Please write out the listing exactly, with nothing altered.

───

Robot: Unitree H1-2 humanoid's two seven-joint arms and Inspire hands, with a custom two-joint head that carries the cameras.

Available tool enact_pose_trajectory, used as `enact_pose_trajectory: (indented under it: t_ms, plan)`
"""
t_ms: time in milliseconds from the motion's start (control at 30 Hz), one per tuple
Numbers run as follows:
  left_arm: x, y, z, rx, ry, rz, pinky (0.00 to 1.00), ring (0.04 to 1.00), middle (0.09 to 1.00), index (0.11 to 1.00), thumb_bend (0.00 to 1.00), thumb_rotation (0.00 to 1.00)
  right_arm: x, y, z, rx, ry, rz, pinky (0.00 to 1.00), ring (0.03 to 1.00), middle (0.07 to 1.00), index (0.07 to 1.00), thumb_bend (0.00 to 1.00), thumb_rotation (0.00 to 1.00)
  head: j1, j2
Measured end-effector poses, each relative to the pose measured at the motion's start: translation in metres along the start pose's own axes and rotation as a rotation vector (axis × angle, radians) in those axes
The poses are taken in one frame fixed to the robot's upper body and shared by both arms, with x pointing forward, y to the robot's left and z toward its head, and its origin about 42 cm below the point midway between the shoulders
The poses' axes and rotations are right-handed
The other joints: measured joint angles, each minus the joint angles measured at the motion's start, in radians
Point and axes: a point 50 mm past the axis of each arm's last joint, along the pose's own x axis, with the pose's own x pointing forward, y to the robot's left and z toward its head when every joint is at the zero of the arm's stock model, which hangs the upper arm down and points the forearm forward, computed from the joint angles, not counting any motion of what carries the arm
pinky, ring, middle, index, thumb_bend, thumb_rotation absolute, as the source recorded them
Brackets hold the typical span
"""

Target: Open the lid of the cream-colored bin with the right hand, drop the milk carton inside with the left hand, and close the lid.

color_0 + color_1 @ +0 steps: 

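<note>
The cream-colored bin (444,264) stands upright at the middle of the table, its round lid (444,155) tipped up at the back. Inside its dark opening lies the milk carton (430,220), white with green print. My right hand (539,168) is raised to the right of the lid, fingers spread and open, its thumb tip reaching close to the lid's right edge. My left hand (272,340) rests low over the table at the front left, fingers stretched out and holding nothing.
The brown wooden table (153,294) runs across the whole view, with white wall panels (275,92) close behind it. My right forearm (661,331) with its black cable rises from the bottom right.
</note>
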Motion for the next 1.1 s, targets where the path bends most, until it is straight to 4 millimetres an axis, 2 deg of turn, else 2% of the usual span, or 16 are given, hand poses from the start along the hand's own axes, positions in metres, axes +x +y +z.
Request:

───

→ Final answer
Robot: Unitree H1-2 humanoid's two seven-joint arms and Inspire hands, with a custom two-joint head that carries the cameras.

Available tool enact_pose_trajectory, used as `enact_pose_trajectory: (indented under it: t_ms, plan)`
"""
t_ms: time in milliseconds from the motion's start (control at 30 Hz), one per tuple
Numbers run as follows:
  left_arm: x, y, z, rx, ry, rz, pinky (0.00 to 1.00), ring (0.04 to 1.00), middle (0.09 to 1.00), index (0.11 to 1.00), thumb_bend (0.00 to 1.00), thumb_rotation (0.00 to 1.00)
  right_arm: x, y, z, rx, ry, rz, pinky (0.00 to 1.00), ring (0.03 to 1.00), middle (0.07 to 1.00), index (0.07 to 1.00), thumb_bend (0.00 to 1.00), thumb_rotation (0.00 to 1.00)
  head: j1, j2
Measured end-effector poses, each relative to the pose measured at the motion's start: translation in metres along the start pose's own axes and rotation as a rotation vector (axis × angle, radians) in those axes
The poses are taken in one frame fixed to the robot's upper body and shared by both arms, with x pointing forward, y to the robot's left and z toward its head, and its origin about 42 cm below the point midway between the shoulders
The poses' axes and rotations are right-handed
The other joints: measured joint angles, each minus the joint angles measured at the motion's start, in radians
Point and axes: a point 50 mm past the axis of each arm's last joint, along the pose's own x axis, with the pose's own x pointing forward, y to the robot's left and z toward its head when every joint is at the zero of the arm's stock model, which hangs the upper arm down and points the forearm forward, computed from the joint angles, not counting any motion of what carries the arm
pinky, ring, middle, index, thumb_bend, thumb_rotation absolute, as the source recorded them
Brackets hold the typical span
"""

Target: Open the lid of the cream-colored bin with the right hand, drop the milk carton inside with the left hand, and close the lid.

color_0 + color_1 @ +0 steps: 

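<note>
The cream-colored bin (444,264) stands upright at the middle of the table, its round lid (444,155) tipped up at the back. Inside its dark opening lies the milk carton (430,220), white with green print. My right hand (539,168) is raised to the right of the lid, fingers spread and open, its thumb tip reaching close to the lid's right edge. My left hand (272,340) rests low over the table at the front left, fingers stretched out and holding nothing.
The brown wooden table (153,294) runs across the whole view, with white wall panels (275,92) close behind it. My right forearm (661,331) with its black cable rises from the bottom right.
</note>
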Motion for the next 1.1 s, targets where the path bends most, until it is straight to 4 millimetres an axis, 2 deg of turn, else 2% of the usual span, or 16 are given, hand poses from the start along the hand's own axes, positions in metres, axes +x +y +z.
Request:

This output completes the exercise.